All Times EDT
Keywords: Quantitative, Benefit-Risk Assessment
A favorable benefit-risk (B-R) profile is the basis for regulatory approval of a medicinal product. While sometimes straightforward, the actual decision-making can be a complex task. B-R evaluation is often viewed a qualitative process relying on quantitative data with some level of uncertainty, which is further complicated by stakeholders having differing perspectives on the clinical importance of events and what level of B-R tradeoff is acceptable.
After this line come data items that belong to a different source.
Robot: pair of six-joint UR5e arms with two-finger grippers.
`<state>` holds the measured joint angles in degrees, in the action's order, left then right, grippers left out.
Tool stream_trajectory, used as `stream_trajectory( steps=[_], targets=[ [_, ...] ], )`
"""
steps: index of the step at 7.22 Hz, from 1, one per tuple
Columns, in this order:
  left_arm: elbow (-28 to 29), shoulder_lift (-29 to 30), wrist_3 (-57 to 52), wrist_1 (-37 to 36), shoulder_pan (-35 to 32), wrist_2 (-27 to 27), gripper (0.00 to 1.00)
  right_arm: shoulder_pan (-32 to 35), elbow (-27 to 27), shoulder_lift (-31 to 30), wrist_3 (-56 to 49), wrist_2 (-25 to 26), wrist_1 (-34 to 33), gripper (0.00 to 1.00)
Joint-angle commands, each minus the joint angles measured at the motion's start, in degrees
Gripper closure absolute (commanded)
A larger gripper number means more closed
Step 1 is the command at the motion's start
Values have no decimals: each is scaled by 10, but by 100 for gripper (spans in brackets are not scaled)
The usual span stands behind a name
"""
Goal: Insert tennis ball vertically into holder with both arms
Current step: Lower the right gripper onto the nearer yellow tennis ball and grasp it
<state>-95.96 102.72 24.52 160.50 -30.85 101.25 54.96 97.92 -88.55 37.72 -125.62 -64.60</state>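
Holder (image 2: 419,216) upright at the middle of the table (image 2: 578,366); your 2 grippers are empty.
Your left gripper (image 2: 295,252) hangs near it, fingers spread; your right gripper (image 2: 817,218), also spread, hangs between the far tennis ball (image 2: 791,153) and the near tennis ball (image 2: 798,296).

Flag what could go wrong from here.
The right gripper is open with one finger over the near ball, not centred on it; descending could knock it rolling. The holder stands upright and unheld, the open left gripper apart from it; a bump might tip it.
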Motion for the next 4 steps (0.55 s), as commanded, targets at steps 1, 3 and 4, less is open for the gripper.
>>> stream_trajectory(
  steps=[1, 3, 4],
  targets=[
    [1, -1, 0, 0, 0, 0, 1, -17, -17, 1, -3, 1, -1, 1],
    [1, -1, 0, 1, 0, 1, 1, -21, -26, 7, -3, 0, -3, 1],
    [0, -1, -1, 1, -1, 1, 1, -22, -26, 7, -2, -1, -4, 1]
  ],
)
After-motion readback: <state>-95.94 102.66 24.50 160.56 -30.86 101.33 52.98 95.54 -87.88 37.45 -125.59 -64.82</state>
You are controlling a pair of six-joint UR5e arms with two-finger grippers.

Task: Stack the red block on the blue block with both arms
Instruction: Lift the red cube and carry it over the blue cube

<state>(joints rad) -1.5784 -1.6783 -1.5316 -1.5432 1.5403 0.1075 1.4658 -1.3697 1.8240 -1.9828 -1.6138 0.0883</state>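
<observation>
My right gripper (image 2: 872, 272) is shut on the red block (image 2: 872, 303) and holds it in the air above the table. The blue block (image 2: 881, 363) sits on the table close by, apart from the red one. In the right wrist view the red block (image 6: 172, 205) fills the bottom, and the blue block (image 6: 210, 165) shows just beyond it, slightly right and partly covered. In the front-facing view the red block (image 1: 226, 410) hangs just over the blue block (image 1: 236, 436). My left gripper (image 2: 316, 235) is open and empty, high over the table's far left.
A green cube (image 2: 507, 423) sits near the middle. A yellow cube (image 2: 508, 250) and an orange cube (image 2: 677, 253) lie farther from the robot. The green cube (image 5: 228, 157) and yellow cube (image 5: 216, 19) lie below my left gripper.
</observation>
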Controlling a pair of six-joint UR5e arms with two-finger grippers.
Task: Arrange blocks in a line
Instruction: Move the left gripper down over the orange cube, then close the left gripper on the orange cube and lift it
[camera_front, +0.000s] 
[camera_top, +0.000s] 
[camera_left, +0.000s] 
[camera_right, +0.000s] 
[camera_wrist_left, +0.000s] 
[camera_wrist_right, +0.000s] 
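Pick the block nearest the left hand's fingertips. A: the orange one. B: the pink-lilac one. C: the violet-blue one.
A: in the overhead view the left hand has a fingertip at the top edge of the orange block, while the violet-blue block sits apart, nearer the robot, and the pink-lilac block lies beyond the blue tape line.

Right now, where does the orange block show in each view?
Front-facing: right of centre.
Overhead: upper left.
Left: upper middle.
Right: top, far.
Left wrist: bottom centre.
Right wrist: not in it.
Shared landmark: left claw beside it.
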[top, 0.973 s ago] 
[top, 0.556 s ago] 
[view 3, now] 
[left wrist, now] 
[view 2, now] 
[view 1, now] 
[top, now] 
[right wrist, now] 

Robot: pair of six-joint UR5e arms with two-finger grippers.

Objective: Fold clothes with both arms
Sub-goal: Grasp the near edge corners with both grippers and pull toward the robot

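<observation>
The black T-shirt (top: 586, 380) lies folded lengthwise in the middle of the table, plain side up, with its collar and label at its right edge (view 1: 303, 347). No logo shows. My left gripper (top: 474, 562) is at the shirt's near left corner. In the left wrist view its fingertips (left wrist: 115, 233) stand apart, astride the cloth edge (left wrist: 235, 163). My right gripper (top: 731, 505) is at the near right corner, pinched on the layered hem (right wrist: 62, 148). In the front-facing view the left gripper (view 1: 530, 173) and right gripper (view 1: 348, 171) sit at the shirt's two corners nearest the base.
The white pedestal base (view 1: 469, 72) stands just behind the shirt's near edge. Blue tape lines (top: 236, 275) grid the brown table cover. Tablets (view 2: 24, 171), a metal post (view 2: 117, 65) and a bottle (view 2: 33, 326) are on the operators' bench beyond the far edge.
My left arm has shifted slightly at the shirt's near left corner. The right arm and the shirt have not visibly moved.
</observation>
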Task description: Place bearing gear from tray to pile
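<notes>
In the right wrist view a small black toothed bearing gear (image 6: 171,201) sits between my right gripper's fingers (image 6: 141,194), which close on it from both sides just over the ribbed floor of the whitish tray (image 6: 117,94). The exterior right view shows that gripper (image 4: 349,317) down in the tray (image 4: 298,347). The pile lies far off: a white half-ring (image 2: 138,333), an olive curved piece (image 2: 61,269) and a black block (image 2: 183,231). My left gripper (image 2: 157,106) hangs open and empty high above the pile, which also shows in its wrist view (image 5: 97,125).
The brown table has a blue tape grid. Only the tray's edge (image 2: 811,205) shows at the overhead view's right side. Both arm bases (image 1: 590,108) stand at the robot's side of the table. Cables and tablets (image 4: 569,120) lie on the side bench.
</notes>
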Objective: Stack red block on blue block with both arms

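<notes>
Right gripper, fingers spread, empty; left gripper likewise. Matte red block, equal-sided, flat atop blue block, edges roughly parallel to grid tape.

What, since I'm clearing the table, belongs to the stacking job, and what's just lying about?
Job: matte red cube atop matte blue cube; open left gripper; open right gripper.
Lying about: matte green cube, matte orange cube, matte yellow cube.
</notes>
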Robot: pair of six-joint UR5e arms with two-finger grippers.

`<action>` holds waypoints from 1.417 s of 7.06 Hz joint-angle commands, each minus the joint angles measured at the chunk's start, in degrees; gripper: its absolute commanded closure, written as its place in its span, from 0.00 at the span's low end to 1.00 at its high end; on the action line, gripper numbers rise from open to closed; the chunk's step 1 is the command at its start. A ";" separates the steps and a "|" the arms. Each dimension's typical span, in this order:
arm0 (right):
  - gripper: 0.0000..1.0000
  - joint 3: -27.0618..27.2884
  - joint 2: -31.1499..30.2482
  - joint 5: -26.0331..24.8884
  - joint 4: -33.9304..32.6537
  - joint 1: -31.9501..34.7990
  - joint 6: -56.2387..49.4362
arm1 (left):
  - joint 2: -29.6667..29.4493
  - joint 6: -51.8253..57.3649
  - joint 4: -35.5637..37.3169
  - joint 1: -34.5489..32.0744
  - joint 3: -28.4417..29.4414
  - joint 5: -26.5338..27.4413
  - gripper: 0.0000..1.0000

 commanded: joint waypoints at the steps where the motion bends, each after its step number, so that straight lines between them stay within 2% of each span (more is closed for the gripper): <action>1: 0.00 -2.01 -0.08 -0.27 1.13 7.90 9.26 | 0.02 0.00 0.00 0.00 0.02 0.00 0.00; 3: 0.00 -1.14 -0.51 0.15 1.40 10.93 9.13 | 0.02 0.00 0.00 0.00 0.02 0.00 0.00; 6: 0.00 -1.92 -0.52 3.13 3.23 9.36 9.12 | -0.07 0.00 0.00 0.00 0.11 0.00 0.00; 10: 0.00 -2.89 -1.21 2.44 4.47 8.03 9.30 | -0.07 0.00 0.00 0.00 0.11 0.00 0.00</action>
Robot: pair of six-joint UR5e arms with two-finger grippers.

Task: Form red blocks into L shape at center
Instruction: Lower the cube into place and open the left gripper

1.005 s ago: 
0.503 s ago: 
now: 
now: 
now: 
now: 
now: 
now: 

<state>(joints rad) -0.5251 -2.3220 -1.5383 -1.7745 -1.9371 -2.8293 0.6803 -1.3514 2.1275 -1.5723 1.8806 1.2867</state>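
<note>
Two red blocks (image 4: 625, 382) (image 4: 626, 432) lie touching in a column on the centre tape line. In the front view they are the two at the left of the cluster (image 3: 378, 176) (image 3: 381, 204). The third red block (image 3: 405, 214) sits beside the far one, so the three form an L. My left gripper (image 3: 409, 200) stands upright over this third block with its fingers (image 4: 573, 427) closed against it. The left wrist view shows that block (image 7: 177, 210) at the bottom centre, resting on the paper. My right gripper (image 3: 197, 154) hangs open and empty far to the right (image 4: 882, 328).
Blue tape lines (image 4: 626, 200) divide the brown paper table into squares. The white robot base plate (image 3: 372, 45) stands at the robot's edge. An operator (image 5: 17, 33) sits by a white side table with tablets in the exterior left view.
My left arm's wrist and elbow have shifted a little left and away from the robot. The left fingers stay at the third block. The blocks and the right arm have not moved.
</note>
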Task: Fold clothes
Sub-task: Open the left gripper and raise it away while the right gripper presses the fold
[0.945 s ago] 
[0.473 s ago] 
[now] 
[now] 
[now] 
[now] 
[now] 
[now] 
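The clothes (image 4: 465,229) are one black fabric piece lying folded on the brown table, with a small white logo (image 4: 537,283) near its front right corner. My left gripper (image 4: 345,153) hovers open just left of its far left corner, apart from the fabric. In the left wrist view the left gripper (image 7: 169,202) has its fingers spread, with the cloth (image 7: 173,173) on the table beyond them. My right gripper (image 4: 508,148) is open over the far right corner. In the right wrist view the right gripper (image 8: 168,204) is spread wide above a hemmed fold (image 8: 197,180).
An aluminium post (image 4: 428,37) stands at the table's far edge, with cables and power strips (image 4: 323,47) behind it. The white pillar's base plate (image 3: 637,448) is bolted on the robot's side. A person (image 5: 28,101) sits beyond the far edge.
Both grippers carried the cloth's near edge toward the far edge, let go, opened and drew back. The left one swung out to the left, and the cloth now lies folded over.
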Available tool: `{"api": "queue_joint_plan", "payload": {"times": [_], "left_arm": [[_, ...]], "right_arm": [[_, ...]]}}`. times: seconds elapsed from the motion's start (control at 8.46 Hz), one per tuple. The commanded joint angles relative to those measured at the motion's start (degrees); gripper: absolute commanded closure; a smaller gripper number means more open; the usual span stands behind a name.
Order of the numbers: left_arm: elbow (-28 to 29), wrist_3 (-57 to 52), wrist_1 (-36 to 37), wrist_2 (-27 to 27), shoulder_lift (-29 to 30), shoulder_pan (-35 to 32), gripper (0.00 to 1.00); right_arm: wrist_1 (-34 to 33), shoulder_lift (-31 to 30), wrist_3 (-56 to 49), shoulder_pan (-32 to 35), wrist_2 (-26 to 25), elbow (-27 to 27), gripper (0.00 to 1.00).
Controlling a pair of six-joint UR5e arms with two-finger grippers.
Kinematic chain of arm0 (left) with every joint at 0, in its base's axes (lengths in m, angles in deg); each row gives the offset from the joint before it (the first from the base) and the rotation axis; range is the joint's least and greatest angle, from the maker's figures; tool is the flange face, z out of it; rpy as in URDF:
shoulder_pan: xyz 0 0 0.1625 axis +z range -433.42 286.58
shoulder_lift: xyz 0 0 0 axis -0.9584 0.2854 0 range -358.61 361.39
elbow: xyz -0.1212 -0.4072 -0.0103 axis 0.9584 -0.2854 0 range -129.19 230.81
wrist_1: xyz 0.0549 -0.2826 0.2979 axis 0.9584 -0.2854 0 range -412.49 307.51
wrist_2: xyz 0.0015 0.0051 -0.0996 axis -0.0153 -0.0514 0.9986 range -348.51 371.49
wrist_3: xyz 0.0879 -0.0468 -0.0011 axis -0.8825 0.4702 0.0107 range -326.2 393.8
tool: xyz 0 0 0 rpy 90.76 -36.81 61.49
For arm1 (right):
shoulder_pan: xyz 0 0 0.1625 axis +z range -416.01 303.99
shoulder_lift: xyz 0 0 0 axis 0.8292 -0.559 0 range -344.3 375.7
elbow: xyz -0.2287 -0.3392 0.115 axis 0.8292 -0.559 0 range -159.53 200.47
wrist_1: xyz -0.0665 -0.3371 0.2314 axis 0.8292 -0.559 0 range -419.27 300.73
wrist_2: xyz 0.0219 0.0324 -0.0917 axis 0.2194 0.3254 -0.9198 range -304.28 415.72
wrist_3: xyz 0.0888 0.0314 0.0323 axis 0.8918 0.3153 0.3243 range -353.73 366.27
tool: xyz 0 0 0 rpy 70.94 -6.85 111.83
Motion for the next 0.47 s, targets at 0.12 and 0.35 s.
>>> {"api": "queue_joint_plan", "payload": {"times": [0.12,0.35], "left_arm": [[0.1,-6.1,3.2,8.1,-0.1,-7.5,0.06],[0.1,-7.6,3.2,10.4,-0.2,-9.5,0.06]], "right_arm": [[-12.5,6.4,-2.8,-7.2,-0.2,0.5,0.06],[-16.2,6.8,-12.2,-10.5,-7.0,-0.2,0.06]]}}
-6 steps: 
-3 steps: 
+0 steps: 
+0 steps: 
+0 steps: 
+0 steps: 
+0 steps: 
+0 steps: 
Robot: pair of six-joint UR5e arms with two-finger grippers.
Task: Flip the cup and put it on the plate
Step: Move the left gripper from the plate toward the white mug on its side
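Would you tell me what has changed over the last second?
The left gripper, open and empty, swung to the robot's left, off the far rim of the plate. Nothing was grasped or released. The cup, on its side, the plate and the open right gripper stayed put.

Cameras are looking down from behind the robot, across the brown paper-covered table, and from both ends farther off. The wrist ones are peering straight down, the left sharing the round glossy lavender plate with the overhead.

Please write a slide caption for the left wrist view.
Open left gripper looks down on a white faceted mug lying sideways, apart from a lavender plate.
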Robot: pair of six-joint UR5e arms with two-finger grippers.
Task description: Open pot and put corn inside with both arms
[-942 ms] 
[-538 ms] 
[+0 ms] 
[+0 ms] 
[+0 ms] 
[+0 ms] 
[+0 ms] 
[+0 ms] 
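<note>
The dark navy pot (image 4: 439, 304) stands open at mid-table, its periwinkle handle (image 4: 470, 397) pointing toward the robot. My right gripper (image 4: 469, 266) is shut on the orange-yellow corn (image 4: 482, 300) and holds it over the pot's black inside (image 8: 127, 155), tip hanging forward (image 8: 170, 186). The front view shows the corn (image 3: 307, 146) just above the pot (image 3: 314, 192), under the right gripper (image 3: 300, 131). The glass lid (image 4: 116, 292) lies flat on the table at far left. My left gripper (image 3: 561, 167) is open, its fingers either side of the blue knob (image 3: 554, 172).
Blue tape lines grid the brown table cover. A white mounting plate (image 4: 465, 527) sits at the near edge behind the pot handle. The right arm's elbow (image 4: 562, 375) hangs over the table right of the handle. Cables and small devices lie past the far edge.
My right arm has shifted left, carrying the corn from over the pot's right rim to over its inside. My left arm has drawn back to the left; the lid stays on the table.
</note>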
The VOYAGER PAD (Efficacy and Safety of Rivaroxaban in Reducing the Risk of Major Thrombotic Vascular Events in Subjects With Symptomatic Peripheral Artery Disease Undergoing Peripheral Revascularization Procedures of the Lower Extremities) trial randomized patients to rivaroxaban 2.5 mg twice daily plus aspirin or aspirin alone. For the current B-R assessment, efficacy endpoints (benefits) were acute limb ischemia, major amputation of a vascular cause, myocardial infarction, ischemic stroke, and cardiovascular death; safety endpoints (risks) were fatal, non-fatal critical organ, and other major bleeding. The B-R balance was quantified using a structured approach by calculating the between-treatment rate differences in efficacy and safety endpoints, respectively, presented as the excess number of events along with 95% CI per 10,000 patients treated. Between-treatment differences in benefits and risks based on Kaplan-Meier estimates were also plotted to highlight B-R balance over time. Because benefits and risks may reflect different clinical importance, a Multi-Criteria Decision Analysis (MCDA) was applied, using weights based on utility values for the relevant health states from a literature review. Results demonstrated both a positive B-R profile overall and a temporal trend towards improved B-R balance over time.